IFS Researchers initial response
After the chancellor delivered his Autumn Budget, the Office for Budget Responsibility (OBR) published a new set of forecasts for public finances and economies.
The initial reactions of IFS have been provided below:

“The Government is now planning to spend more on public services and to have a more generous system of universal credit than it was intending pre-pandemic. The increases in universal credit for those in paid work are occurring alongside increases in the national living wage. This means that the Budget and Spending Review are much more similar to Gordon Brown’s than to George Osborne’s.

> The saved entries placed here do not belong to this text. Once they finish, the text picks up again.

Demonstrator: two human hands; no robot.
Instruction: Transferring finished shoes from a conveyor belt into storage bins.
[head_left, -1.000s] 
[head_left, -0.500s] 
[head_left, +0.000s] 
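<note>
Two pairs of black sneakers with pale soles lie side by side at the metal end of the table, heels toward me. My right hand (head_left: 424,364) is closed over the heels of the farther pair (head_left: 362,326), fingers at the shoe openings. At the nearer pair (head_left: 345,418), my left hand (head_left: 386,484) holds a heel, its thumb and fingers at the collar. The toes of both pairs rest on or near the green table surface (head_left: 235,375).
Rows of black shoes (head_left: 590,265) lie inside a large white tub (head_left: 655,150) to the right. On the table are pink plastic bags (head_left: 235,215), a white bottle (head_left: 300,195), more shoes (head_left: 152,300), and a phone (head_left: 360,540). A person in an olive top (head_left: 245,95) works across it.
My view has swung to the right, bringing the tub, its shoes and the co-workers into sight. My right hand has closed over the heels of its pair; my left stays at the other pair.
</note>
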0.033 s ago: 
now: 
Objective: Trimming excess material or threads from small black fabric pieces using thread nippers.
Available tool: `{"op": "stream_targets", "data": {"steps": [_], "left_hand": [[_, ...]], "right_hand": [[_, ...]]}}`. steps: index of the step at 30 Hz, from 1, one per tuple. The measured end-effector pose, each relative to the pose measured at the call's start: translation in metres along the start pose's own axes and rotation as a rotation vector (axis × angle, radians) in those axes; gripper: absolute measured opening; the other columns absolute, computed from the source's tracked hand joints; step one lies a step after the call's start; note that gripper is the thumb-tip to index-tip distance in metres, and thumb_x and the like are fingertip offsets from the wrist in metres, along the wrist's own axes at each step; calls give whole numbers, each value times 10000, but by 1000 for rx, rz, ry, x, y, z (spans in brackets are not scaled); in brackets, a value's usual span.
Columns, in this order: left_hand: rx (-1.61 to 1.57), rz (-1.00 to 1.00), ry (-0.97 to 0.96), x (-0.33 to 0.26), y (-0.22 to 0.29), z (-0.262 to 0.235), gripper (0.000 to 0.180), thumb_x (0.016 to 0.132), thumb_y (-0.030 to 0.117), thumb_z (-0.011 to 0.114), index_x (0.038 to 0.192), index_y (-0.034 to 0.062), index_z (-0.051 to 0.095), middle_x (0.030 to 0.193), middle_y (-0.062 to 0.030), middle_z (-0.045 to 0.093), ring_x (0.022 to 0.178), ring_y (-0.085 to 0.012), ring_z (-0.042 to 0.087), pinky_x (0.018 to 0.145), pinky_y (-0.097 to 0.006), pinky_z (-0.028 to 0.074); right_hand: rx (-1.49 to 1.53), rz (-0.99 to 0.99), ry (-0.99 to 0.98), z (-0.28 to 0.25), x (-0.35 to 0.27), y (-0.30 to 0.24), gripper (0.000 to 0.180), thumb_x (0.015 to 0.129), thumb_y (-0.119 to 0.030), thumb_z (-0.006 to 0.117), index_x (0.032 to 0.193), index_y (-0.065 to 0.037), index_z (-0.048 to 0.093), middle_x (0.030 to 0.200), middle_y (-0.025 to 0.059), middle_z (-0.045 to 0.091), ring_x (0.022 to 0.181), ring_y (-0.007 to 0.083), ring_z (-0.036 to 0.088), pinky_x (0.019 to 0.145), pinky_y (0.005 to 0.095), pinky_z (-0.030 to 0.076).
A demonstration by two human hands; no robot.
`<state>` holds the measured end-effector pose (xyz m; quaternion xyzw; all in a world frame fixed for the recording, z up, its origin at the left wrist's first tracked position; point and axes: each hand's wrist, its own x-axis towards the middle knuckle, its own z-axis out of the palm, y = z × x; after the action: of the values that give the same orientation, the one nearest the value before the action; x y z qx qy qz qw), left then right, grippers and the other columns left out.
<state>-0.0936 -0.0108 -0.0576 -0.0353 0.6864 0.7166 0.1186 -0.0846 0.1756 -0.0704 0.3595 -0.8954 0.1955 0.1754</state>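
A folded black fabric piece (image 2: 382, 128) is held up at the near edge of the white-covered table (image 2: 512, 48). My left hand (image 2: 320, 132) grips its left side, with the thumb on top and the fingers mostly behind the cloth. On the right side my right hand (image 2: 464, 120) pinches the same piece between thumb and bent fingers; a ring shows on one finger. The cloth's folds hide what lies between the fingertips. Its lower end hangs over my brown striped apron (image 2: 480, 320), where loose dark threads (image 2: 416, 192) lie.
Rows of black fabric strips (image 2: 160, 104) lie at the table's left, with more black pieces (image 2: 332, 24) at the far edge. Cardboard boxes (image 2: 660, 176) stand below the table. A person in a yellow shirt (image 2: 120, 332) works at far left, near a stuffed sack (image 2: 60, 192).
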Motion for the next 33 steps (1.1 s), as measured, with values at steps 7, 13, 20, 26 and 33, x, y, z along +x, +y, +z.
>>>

To help fund the spending increases, the Chancellor confirmed big tax rises: this year has seen the biggest set of tax-raising measures since 1993. It now looks like a large part of those tax rises is to be spent rather than being entirely used to reduce borrowing as originally announced. If implemented, this might be sufficient to push borrowing below that expected prior to the pandemic and to see debt falling as a share of national income. Of course, there is huge uncertainty over the outlook for the economy and it remains to be seen whether the tax rises will actually be implemented as announced. The coming year will also be a difficult one for living standards. For example, for middle earners rising inflation and tax rises mean their real take-home pay is set to fall by around 1%.”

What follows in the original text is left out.